■ Exercise objective
The answer is the number of lines in the data that contain the word "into"; give it alone.

***** Exercise material *****

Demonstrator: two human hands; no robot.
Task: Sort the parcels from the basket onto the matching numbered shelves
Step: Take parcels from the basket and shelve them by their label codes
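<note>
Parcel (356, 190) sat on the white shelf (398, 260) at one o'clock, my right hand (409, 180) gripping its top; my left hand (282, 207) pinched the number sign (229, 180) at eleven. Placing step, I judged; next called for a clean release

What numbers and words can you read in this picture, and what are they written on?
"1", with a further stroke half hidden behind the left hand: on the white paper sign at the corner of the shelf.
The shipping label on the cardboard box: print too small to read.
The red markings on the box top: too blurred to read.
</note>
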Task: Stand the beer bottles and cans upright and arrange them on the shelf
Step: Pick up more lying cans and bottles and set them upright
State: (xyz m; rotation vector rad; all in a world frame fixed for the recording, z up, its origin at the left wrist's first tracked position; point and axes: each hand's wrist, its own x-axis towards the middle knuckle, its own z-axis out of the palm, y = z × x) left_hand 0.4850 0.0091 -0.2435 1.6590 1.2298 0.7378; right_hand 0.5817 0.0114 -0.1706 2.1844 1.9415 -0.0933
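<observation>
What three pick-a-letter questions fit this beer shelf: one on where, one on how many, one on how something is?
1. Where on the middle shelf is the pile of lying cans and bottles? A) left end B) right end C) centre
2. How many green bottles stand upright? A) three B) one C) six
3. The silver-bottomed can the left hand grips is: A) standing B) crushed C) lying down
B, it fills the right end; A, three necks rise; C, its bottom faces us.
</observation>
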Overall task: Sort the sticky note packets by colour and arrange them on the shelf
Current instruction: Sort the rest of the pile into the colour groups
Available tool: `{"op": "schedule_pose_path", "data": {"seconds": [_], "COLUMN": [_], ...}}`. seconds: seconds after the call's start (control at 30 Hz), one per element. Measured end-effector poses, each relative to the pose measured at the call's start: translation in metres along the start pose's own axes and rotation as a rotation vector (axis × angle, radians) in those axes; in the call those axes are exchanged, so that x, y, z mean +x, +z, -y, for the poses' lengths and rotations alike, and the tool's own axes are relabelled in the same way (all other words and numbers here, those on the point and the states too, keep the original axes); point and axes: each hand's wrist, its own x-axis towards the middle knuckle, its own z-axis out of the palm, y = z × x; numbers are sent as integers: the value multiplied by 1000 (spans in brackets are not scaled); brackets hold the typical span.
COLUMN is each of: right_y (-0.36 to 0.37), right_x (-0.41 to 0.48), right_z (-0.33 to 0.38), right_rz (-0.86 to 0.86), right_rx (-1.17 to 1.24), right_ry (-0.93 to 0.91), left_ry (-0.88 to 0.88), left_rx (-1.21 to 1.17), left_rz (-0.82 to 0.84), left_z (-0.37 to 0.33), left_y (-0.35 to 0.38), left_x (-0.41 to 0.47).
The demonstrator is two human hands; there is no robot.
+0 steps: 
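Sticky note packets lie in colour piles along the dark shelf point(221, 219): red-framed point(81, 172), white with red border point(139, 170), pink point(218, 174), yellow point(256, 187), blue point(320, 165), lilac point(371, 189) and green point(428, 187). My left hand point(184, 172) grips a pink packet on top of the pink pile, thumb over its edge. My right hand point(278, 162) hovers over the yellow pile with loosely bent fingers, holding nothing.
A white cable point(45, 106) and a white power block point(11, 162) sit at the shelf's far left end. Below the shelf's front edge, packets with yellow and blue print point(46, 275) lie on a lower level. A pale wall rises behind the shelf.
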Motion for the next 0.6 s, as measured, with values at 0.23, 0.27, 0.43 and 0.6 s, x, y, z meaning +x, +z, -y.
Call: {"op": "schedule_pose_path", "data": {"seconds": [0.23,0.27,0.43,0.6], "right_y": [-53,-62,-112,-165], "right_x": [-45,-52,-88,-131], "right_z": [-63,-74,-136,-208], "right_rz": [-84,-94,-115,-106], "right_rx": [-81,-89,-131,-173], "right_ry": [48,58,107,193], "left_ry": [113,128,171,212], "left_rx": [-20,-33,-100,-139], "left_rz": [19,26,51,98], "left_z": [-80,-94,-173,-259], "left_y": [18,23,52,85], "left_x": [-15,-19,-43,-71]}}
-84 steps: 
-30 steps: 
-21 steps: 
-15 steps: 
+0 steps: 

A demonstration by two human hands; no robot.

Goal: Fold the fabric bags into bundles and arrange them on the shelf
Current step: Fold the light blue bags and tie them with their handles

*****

■ Answer space
2